Non si può andare avanti così, fate figli prima che siano i vostri piccoli a dover cambiare il pannolone ai nonni, se no come si fa?
Insomma, chi i nonni li ha ne abusa ma non senza conseguenze sul rapporto genitori – figli o, peggio ancora, suoceri – nuore, e sull’educazione dei bimbi. Chi i nonni non li ha, è costretto a lasciare il lavoro, a meno che non guadagni molto bene.
Io penso che, al di là degli assegni familiari e delle detrazioni per figli a carico, l’unico modo per rasserenare chi vuole avere un figlio sia quello di riconoscere un contributo economico a tutte le mamme, in modo tale che, chi deve o vuole lavorare, possa pagarsi un nido o una tata, mentre chi preferisce, o può, stare a casa coi figli, padre o madre che sia, possa farlo tranquillamente, senza farli morire di fame.
Non parlo di uno stipendio intero ma di una cifra adeguata.
Solo in questo modo, i ruoli sarebbero di nuovo definiti: le mamme sarebbero libere di scegliere, i bimbi starebbero con figure adeguate, ci sarebbe più lavoro per educatrici e tate ed i nonni, quelli che possono permetterselo, si godrebbero la propria pensione, non senza ritorni per l’economia.
I figli si fanno nel momento IN CUI si è pronti, quando si ha un lavoro remunerato, quando ci si ha riflettuto bene, quando la coppia è stabile e NON perchè la società ti impone la prole senza poi aver le materie prime per mantenerli!
L’egoismo non è quello dei genitori che “devono” lavorare (come se si divertissero no!) per poter trasmettere ai loro figli dei valori e sopratutto una vita decente e che quindi devono avvalersi di figure “esterne” come i nonni… gli egoisti sono quelle persone che pur di sembrare all’avanguardia sfornano figli perchè è una moda… perchè oddio… l’orologio biologico giunge al termine… perchè io sono una donna ed è nel mio DNA sfornare un bambino!
E’ vero… i figli sono di chi li mette al mondo ma se la famiglia di origine ti aiuta è un male per la società?

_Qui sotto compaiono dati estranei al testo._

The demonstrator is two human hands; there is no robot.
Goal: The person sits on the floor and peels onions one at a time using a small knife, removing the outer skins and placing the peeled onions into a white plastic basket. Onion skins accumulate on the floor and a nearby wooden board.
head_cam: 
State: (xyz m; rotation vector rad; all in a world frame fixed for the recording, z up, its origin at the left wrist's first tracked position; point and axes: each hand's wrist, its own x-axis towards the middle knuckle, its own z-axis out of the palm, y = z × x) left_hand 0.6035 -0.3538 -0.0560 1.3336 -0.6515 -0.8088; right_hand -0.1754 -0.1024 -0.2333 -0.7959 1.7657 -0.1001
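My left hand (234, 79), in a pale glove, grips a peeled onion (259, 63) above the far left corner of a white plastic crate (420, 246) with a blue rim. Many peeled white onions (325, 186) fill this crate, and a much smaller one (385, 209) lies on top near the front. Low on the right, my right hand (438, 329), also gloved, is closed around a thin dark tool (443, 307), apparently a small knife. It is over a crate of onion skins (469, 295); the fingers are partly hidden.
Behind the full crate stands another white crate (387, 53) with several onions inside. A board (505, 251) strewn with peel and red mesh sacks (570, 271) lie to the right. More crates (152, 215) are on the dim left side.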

No, no non è un male per la società….anzi, la società ha solo da guadarci se le famiglie di origine fanno quel che dovrebbero fare i nidi che mancano e le aziende che non concedono il part time ecc.
I nonni possono essere dei bravissimi educatori ma credo che uno Stato che accenta chi non fa figli o chi li fa troppo tardi dovrebbe dare la possibilità di scegliere: scegliere, ad esempio, che i propri figli non pesino sulle proprie famiglie di origine, scegliere il part time, scegliere di stare a casa a crescere i propri bimbi ecc. Facile dire fate figli, tanto ci sono i nonni! Eh no, create una società a misura di famiglia e poi i figli si ricominceranno a fare…credo!
Io non ho potuto scegliere perchè, pur avendo 4 nonni in forma, i miei figli non hanno nessun nonno che ha espresso il desiderio di far loro da tata e, come ho scritto, forse, se uno di loro si fosse offerto, io ne avrei “approfittato”, come tante altre mamme. Invece, ho speso migliaia di euro in baby sitter e, alla fine, ho lasciato il lavoro. Io ho potuto scegliere, a mie spese, ma molte donne non possono farlo e, così, sono obbligate ad obbligare (giochino) i propri genitori o, peggio, i suoceri, a occuparsi dei nipoti. Questo genera spesso disaccordi e tensioni in famiglia a causa dei diversi stili educativi e, questo non è un bene per i bimbi. Ecco, uno Stato che vuole abbassare l’età media, dovrebbe offrire ai bimbi dei nidi e ai nonni la possibilità di godersi i nipoti quando possono e vogliono!